PROBLEM STATEMENT:
In the data, find each line where the word "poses" appears and list that line.

DATA SECTION:
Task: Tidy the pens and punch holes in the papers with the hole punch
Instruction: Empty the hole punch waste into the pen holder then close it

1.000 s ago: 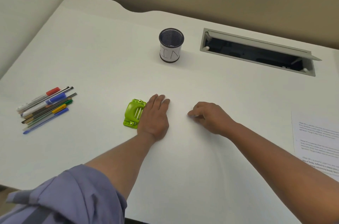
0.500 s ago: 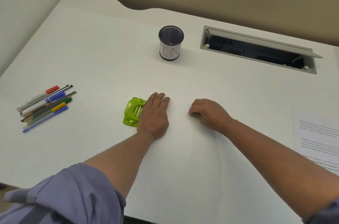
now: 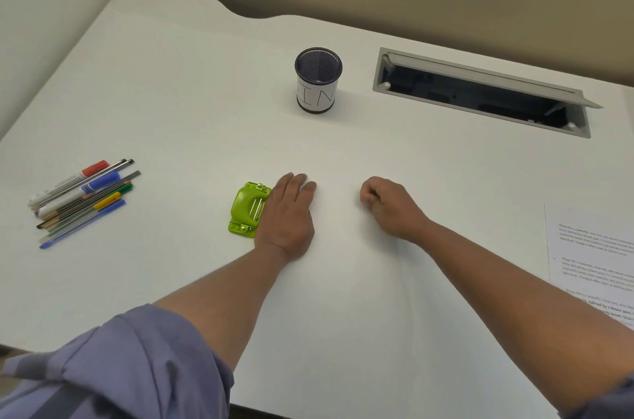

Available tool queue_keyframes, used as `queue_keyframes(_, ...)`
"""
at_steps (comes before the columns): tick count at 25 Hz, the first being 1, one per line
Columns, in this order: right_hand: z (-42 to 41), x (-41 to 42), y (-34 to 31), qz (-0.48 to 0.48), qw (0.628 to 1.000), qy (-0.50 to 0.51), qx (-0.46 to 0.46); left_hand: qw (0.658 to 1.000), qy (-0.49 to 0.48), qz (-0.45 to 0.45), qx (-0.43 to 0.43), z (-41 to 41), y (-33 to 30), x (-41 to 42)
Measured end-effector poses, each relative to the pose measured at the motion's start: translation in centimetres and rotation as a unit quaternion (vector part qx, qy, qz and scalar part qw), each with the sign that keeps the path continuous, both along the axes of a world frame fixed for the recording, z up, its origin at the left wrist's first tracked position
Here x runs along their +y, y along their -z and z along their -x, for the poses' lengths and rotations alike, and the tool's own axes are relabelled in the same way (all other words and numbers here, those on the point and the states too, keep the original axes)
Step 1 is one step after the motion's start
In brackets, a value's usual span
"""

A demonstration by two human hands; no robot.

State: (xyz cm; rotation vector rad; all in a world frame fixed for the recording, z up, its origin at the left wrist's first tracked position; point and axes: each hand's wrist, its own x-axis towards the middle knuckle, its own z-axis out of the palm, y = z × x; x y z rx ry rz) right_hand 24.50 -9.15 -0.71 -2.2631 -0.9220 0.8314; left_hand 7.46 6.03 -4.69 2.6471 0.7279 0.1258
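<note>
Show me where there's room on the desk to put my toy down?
Bare desk lies between the pens and the green hole punch, and between the mesh cup and both hands. It's crowded by the papers at the right edge.

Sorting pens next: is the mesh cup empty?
Empty: the upright mesh pen cup shows only dark mesh inside; the pens lie on the desk.
</note>
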Motion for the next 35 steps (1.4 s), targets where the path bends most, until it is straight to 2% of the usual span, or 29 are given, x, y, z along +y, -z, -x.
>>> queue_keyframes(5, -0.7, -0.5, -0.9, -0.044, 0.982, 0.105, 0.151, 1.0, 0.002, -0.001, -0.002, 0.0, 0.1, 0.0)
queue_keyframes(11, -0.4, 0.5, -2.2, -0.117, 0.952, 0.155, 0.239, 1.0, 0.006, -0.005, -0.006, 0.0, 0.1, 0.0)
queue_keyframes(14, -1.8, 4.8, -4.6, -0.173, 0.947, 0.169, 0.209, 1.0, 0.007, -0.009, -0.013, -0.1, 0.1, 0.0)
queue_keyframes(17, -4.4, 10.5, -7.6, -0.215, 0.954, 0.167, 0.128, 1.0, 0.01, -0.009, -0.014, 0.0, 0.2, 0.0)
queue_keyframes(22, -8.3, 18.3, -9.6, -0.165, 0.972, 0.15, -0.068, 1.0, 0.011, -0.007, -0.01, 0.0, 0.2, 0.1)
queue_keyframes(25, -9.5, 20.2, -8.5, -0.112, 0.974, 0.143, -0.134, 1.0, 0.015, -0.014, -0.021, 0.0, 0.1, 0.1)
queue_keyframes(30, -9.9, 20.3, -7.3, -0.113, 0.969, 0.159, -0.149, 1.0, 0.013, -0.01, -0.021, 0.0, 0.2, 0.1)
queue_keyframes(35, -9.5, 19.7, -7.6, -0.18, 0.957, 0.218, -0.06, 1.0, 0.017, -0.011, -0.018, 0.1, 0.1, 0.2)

FINISHED EXERCISE:
Measured end-effector poses, each relative to the pose measured at the motion's start: translation in centimetres and rotation as a unit quaternion (vector part qx, qy, qz and scalar part qw), each with the sign that keeps the path continuous, both along the axes of a world frame fixed for the recording, z up, its origin at the left wrist's first tracked position
Here x runs along their +y, y along their -z and z along their -x, for the poses' lengths and rotations alike, and the tool's own axes are relabelled in the same way (all other words and numbers here, those on the point and the states too, keep the original axes)

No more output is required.